Website architecture is one of the most important aspects of creating a search engine friendly website. Below are just a few questions I was asked recently on the topic of navigation, site structure, site maps and pages site.

If I have a relatively small [site] with a flat/linear file structure and each page has links on it to every other page that the spiders can follow does it benefit me at all to have a site map?

If you only have a five to ten page site where every page is of equal value to the rest then a site map is unnecessary. However once you get beyond that, or begin having pages that are sub-pages of a section of your site it's a good idea to create a site map. Even if all the pages are represented in the navigation the site map will help the user know what information your site contains without having to go look for it.

One primary benefit of the site map is that it gives the visitor a birds-eye view of the entire site. In most instances, the navigation itself won't accomplish this, though it can depending on how it's laid out. But even still, if the visitor looking for a site map does so because they perceive an inability to find something that your site should have. It provides them with a complete picture. They know if they cannot find it on the site map then there is no need to keep looking through the rest of the site.

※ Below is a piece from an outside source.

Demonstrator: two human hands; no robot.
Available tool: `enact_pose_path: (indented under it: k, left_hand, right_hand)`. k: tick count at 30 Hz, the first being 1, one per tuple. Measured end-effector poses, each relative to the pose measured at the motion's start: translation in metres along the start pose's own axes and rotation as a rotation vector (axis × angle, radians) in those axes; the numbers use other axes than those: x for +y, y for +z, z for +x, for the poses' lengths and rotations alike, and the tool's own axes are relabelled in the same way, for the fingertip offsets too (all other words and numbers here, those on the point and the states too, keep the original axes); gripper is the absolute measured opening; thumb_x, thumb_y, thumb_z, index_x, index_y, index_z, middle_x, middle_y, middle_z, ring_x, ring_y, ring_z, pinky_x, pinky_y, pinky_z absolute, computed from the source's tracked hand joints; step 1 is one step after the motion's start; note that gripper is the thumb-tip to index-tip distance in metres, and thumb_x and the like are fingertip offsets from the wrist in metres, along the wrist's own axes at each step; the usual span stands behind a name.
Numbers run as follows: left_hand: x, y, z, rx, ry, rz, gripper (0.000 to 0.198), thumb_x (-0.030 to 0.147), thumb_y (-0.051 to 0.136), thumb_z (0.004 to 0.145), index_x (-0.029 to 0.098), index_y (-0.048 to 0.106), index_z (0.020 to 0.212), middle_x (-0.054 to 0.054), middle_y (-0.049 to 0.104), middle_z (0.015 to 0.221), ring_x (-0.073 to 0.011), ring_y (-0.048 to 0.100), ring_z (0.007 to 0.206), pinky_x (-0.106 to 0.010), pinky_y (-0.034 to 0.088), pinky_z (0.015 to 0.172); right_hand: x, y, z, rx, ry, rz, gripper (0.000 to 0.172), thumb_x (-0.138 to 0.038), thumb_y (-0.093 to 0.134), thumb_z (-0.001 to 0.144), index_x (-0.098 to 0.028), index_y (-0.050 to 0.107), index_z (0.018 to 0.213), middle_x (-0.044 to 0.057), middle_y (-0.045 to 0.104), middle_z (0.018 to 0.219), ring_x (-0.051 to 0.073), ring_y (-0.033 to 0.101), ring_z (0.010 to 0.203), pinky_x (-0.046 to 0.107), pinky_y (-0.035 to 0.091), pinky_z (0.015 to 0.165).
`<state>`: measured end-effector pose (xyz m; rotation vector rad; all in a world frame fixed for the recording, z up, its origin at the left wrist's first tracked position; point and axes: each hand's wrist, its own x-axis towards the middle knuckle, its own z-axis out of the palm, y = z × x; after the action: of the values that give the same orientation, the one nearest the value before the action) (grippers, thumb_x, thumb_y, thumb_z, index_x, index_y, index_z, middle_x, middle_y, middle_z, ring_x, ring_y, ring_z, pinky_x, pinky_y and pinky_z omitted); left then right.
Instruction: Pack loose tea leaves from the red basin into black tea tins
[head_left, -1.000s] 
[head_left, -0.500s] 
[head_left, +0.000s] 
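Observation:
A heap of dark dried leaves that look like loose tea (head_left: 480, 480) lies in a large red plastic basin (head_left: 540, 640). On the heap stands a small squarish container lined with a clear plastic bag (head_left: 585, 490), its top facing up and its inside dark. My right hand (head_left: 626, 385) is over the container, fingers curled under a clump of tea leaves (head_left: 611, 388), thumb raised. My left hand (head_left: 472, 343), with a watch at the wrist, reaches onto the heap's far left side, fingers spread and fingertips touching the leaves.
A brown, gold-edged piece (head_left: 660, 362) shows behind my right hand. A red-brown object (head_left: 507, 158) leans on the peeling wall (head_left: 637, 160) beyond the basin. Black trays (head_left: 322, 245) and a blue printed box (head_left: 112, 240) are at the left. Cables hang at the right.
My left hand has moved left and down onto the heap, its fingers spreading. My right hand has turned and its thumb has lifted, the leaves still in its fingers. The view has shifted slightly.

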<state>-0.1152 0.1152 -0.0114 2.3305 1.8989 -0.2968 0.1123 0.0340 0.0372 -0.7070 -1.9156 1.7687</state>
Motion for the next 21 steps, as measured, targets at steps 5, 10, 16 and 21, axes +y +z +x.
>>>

If I have a relatively small site is there any benefit for ranking by having a silo or pyramid structure rather than a flat structure? Do the spiders always prefer silo structures or does it only make a difference if the site if it is over a certain number of pages and if so what is that number?

I think in this case you defer to the visitor over the search engine. Organize your pages in a way that makes sense and will help the visitor easily find the information they are looking for. There is nothing wrong with silo-ing your site structure, even for small sites. Just make sure you're not adding additional layers for the sake of adding layers. Create a structure that makes sense from the visitor perspective. If you do that then it will make sense from the search engine perspective as well.

Do the robots really produce a 404 error if they can't find a robot text file on my site and should I make one just for that reason even if its a small site that otherwise wouldn't need it?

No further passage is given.